L’ouvrage de Christophe Danvers montre que l’école est tiraillée entre deux mouvements qui, selon les époques, tendent à prendre le dessus l’un sur l’autre. Ces deux tensions sont celle de la morale et celle des savoirs. C’est l’opposition entre éducation et instruction. Tous les débats scolaires rejouent, pour partie, cette opposition.
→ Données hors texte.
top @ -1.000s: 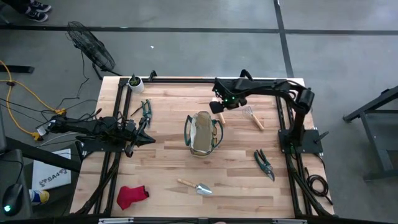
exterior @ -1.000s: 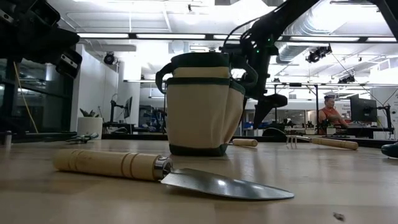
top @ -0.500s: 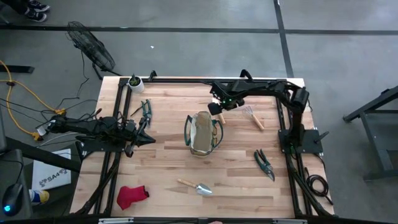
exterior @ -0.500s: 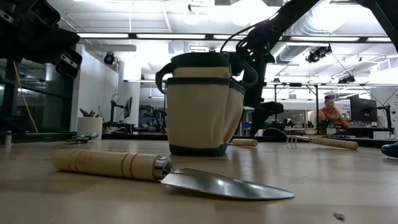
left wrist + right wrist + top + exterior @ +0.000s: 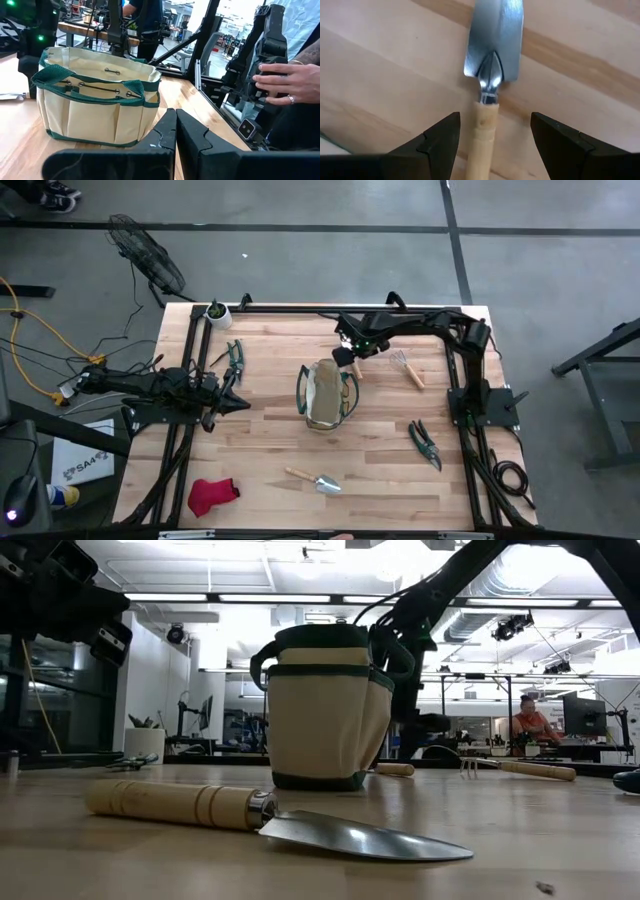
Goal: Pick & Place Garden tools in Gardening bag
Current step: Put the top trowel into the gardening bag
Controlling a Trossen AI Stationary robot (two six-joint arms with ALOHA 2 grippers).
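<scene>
The tan gardening bag [image 5: 325, 393] with green trim stands upright mid-table. Just behind it lies a wood-handled trowel [image 5: 492, 60], flat on the boards. My right gripper [image 5: 492, 122] hangs open over it, pointing down, a finger on each side of the handle [image 5: 484, 127] without touching. It also shows in the high view [image 5: 346, 356] and the low view [image 5: 418, 726]. My left gripper [image 5: 175, 135] is shut and empty at the table's left [image 5: 236, 402], aimed at the bag [image 5: 95, 102].
A second trowel [image 5: 313, 480] lies near the front edge, a red glove [image 5: 212, 494] front left, and a wood-handled fork [image 5: 408, 368] right of the bag. Shears lie right [image 5: 425, 443] and far left [image 5: 233, 360]. A white pot [image 5: 217, 311] stands in the far-left corner. A person's hand [image 5: 280, 82] shows beyond the table.
My right gripper has sunk toward the trowel behind the bag and stays open. Nothing on the table has moved.
</scene>
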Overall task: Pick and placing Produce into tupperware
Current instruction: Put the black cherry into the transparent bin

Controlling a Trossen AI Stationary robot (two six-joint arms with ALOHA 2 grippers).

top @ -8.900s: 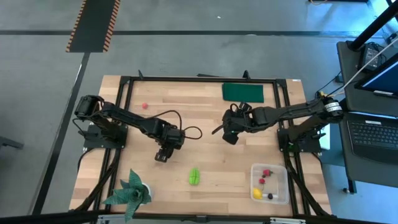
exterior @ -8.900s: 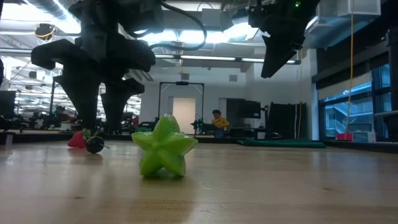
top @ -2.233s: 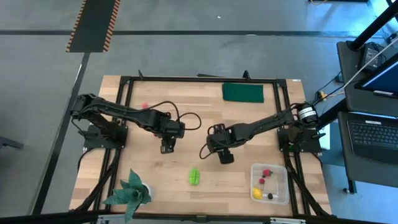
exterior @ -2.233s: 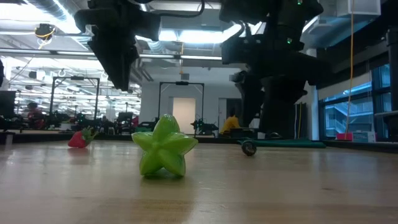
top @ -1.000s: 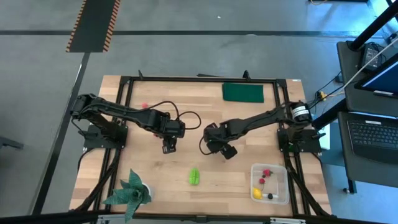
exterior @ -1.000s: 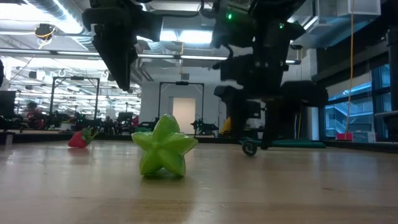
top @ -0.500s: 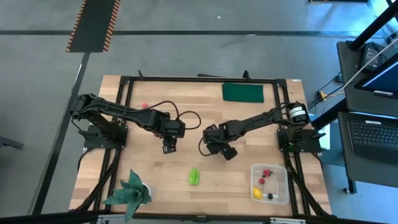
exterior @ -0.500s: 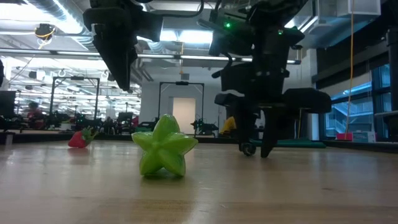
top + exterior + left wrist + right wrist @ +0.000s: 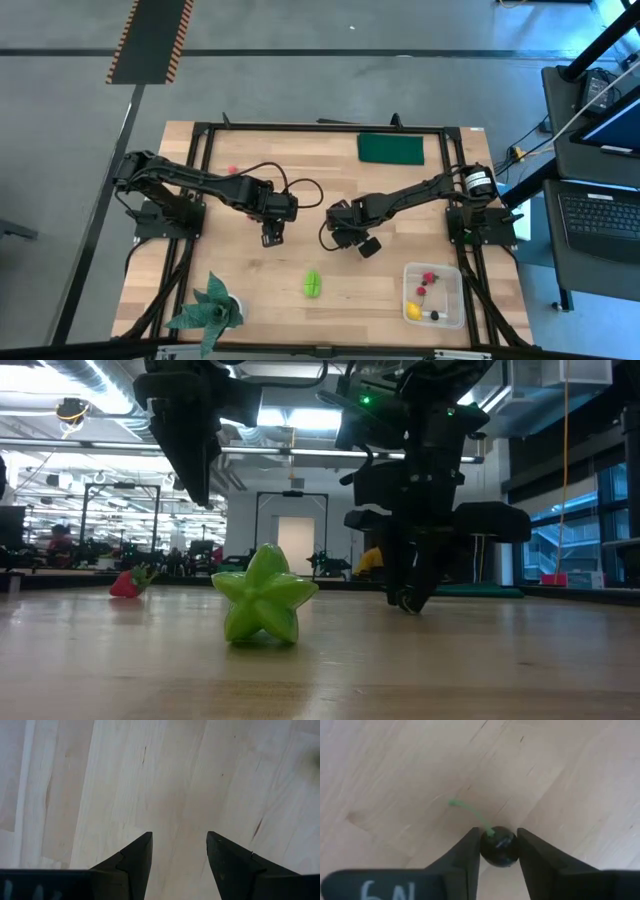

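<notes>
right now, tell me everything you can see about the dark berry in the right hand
The dark berry is a small, round, glossy, near-black toy fruit with a thin, curved green stem. It looks like smooth plastic. The right hand is shut on it, one finger pressing each side, down at the wooden table near its middle.

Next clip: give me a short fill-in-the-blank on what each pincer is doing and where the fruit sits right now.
1. The right pincer is shut on a dark ____ with a green stem.
2. The left pincer hangs over bare wood, its fingers open and holding ____.
3. The yellow lemon lies inside the clear ____.
4. The green star fruit rests on the ____, outside the box.

Missing words: berry; nothing; tupperware; table
</notes>
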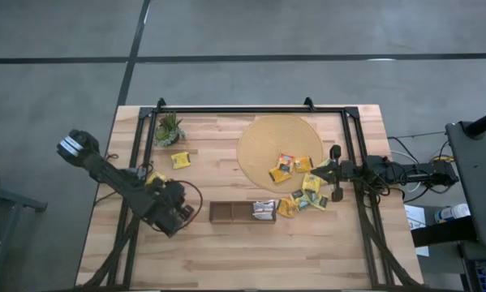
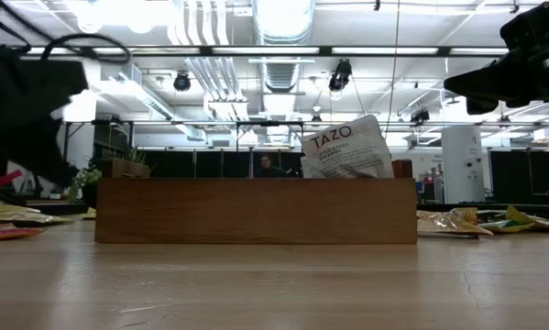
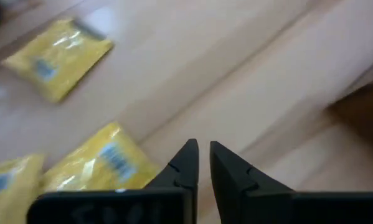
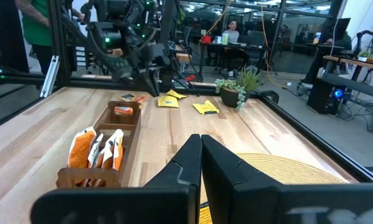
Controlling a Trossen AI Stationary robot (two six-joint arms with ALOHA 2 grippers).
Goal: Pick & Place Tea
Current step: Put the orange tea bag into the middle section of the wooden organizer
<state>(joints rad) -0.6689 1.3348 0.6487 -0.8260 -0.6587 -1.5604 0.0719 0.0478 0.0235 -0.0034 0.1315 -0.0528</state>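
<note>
Tea sachets (image 1: 301, 193) lie mostly on and beside the round mat (image 1: 259, 138); your left gripper (image 3: 202, 163), fingers nearly closed and empty, may skid on flat yellow packets (image 3: 105, 163).

Colours as I read them from my station:

- Bench (image 1: 251, 251): pale blond wood in lengthwise strips, framed by black rails.
- Round mat (image 1: 263, 138): straw yellow, fine concentric weave.
- Tray (image 1: 226, 212): dark brown wood from above, warmer mid-brown seen side-on.
- Tea sachets (image 1: 307, 191): mostly bright yellow with dark marks; I count a few orange ones, and a white sachet (image 2: 347, 148) with dark lettering standing in the tray.
- Lone sachet (image 1: 180, 160): yellow, blue-grey label patch.
- Plant (image 1: 169, 128): green spiky leaves.
- Left end effector (image 3: 200, 163) and right end effector (image 4: 202, 155): matte black.
- Floor (image 1: 307, 32): grey, dark seams.
</note>
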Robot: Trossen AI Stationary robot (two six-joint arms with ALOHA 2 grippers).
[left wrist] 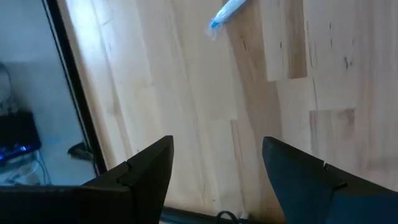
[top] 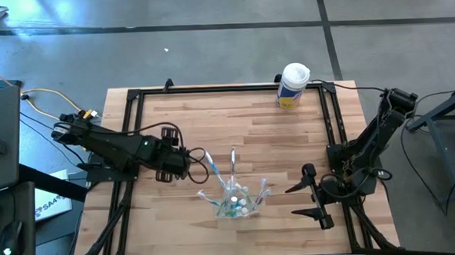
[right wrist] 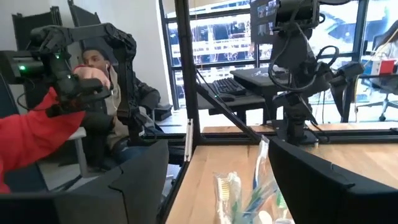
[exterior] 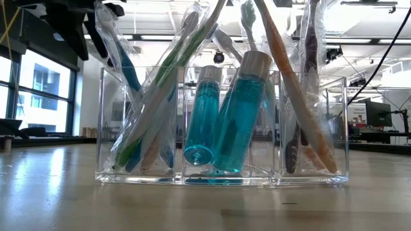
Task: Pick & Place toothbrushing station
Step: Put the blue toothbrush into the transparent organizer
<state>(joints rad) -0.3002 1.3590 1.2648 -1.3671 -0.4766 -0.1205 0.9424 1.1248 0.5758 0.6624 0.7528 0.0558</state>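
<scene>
Holder: we see the clear holder [top: 236,203] near the tabletop's [top: 235,127] front middle, toothbrushes [exterior: 154,115] and teal tubes [exterior: 239,115] inside.
Left gripper [top: 189,161]: jaws wide, empty, left of holder.
Right gripper [top: 298,200]: jaws wide, empty, right of holder.

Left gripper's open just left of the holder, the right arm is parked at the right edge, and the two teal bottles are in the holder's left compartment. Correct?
Not quite: the two teal bottles stand in the middle compartment of the clear holder, as the low view shows; the outer compartments hold wrapped toothbrushes. The rest holds: the left gripper is open left of the holder, and the right gripper waits at the right edge.
</scene>
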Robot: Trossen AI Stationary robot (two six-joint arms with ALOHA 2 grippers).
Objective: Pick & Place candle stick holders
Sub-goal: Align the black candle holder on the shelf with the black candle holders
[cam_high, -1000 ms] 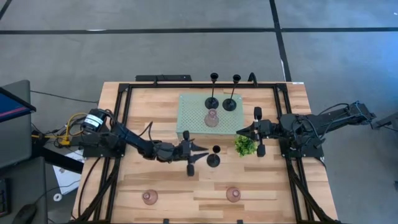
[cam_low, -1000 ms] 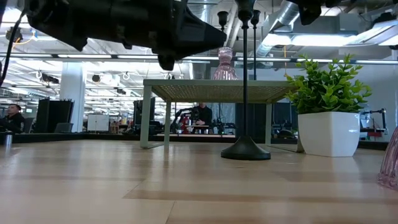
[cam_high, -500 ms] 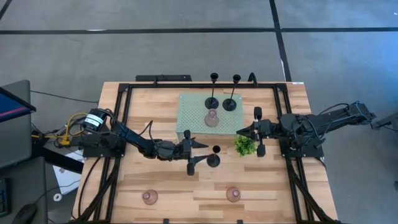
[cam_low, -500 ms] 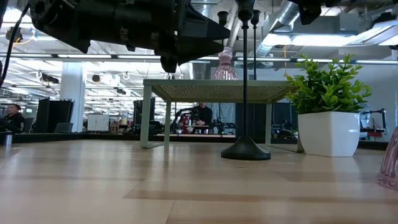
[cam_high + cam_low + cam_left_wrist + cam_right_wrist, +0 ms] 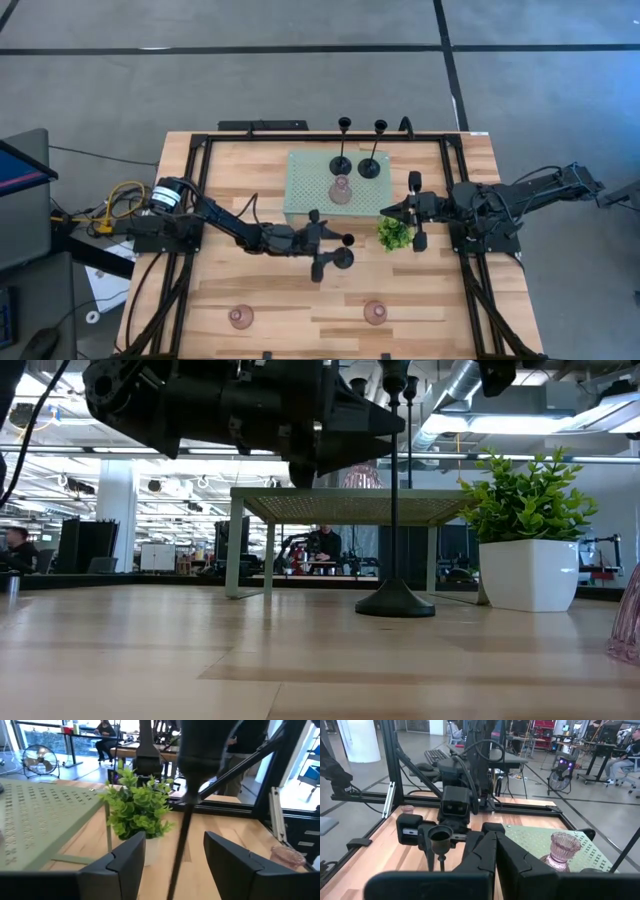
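Note:
A black candle stick holder [image 5: 344, 256] stands on its round base [image 5: 395, 602] on the table, in front of the pale green tray [image 5: 300, 180]. My left gripper [image 5: 338, 242] is open, level with the upper stem. One finger stands on either side of the stem [image 5: 182, 837] and neither touches it. Two more black holders [image 5: 341, 163] [image 5: 371, 167] and a pink one [image 5: 341, 190] stand on the tray. Two pink holders [image 5: 240, 317] [image 5: 375, 313] stand near the table's front edge. My right gripper [image 5: 386, 212] is shut and empty beside the tray's right edge.
A small green plant in a white pot [image 5: 395, 234] stands just right of the black holder, between my two grippers. The tray stands on legs [image 5: 234, 545] above the table. A black frame runs along the table's edges.
My left gripper has gone toward the table's right edge, toward the black holder, and its open fingers now stand on either side of the stem. The holder has kept still.

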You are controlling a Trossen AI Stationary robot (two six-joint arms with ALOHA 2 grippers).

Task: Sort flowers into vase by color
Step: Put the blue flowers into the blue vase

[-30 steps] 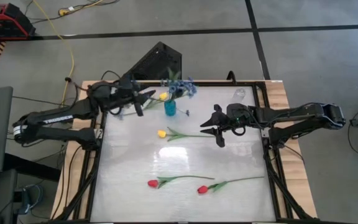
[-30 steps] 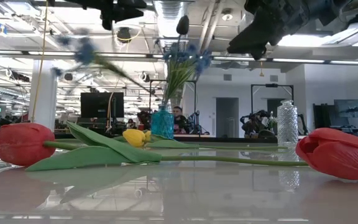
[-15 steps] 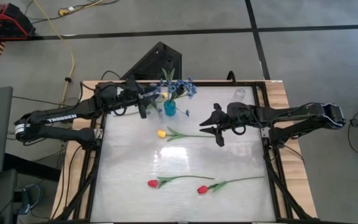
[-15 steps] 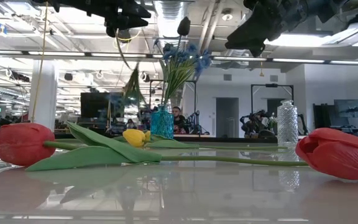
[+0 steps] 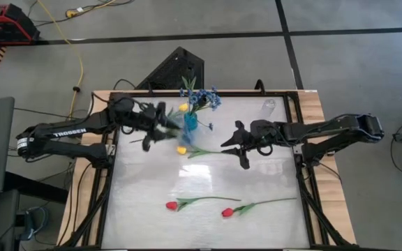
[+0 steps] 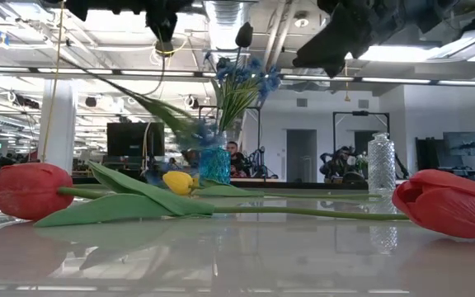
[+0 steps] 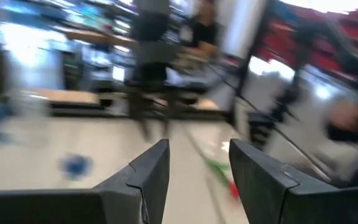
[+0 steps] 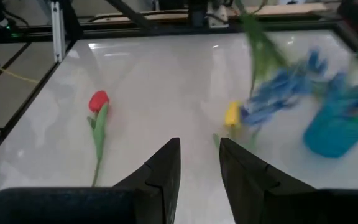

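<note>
A blue flower spray is up in the air near the far edge of the table, just beside the blue vase. It looks smeared in every view, and the pictures do not show clearly what is holding it. The left gripper is right next to it, over the far left part of the table. In the left wrist view its two fingers stand apart with nothing clear between them, so I cannot tell if it pinches the stem.

The vase already has blue flowers in it. A clear glass vase stands near the far right corner, and it looks empty.

A yellow tulip lies on the table in front of the blue vase. Two red tulips lie close to the near edge.

The right gripper hangs over the middle right of the table, near the yellow tulip's stem. Its fingers are spread a little and hold nothing.

These flowers are probably very light and bendy. The stem is thin and may slip or swing. The best place to pinch is likely the middle of the stem, not the soft blossoms.
</note>
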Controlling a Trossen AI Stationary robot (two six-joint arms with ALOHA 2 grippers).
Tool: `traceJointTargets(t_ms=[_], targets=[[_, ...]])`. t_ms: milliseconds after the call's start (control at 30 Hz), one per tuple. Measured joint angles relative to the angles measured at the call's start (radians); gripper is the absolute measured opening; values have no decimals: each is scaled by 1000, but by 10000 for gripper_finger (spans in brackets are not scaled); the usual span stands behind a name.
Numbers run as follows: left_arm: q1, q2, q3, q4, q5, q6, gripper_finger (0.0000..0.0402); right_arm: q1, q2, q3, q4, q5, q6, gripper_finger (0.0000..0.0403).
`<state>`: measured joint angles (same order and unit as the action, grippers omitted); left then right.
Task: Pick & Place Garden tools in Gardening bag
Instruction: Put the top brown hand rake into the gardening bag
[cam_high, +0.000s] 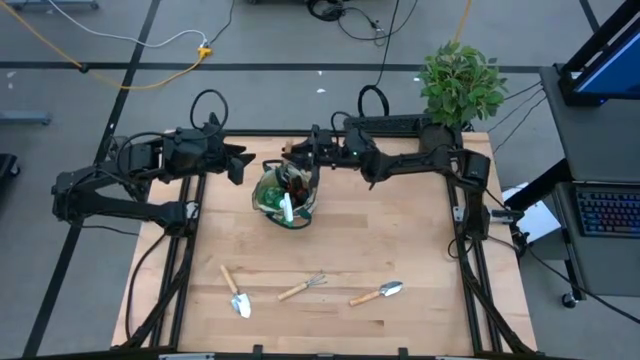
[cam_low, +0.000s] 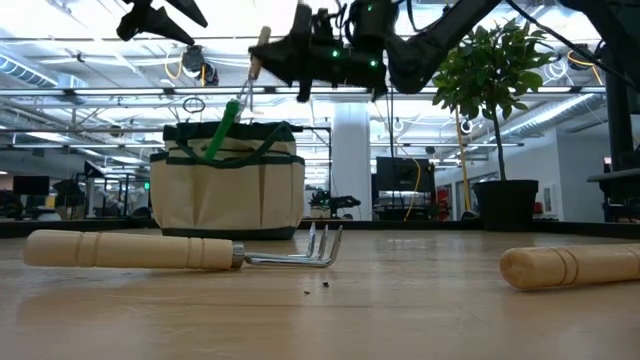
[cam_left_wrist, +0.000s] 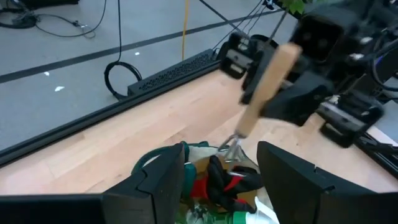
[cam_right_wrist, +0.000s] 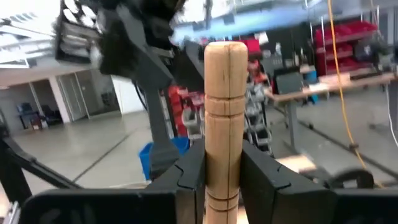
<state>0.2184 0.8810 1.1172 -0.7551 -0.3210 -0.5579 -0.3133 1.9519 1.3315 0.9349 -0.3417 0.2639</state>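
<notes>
The tan gardening bag (cam_high: 287, 197) (cam_low: 228, 190) with green trim stands at the table's far middle. A green spray bottle (cam_low: 222, 130) sticks out of it, and a red-black glove (cam_left_wrist: 217, 180) lies inside. Just above the bag, my right gripper (cam_high: 305, 155) (cam_right_wrist: 224, 162) is shut on a wooden-handled tool (cam_left_wrist: 267, 84). My left gripper (cam_high: 240, 165) (cam_left_wrist: 227, 180) hangs open to the bag's left, above its rim, with nothing between its fingers. Two trowels (cam_high: 236, 293) (cam_high: 378, 292) and a hand rake (cam_high: 302, 287) (cam_low: 180, 250) lie flat near the front edge. My right gripper pinches the tool's wooden handle (cam_right_wrist: 224, 140) between its two fingers, about halfway along; the rounded free end sticks out past them. The fingers come roughly level from the table's right and lie across the handle. The tool hangs tilted, its metal end (cam_left_wrist: 233, 146) lowest, at the bag's mouth.
A potted leafy plant (cam_high: 460, 80) (cam_low: 490, 80) stands at the table's far right corner. A black cable strip (cam_left_wrist: 174, 71) runs along the far edge. Bare wood lies between the bag and the tools at the front.
</notes>
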Motion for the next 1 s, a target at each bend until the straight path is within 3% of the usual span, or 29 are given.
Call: traceJointTargets(t_ms=[567, 1000], targets=[[0, 0, 0, 2, -2, 6, 209, 0, 47, -1, -64, -1, -48, 62], [0, 0, 0, 4, -14, -1, 209, 14, 94, 1, -8, -8, -9, 62]])
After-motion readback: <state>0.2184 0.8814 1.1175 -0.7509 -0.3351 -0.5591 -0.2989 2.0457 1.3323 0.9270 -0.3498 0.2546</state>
La professionnalisation du corps enseignant est la conséquence du passage de la dominante éducation (1789 et toute la première moitié du XIXème siècle) à la dominante instruction (qui triomphe sous la IIIème République). C’est quand les enseignants ont pu s’emparer des méthodes, autonomiser leurs pratiques des tutelles, que leur professionnalisme a été reconnu. Ce fut, évidemment, une lutte incessante et toujours d’actualité à l’heure où l’école inclusive tend à écraser des pans entiers de la professionnalité enseignante, notamment en matière d’enseignement auprès d’élèves en difficulté, ceux relevant de l’aide sociale à l’enfance, ou encore les élèves présentant des handicaps. Aujourd’hui, les lois qui se succèdent depuis celle de 2005, accentuent le pôle éducation avec une insistance mise sur l’éducation morale et civique. Le décret du 23 avril 2015 qui réforme le socle commun de connaissances et de compétences (décret du 11 juillet 2006) en socle commun de connaissances, de compétences et de culture illustre notre propos. En effet, les savoirs écartés au profit de compétences d’ordre générique se trouvent un peu plus réduits à la portion congrue. Et cela se fait au bénéfice de l’invasion de compétences psycho-sociales selon la logique de l’ordre comportemental exigé par l’enseignement par compétences. C’est un enjeu pour la professionnalité enseignante, qu’il serait vain pour les professeurs de refuser de voir. L’histoire du système éducatif éclaire la nécessité de cette prise de conscience à traduire en revendications. L’autonomisation des métiers de l’éducation est une œuvre jamais encore achevée et donc à accomplir.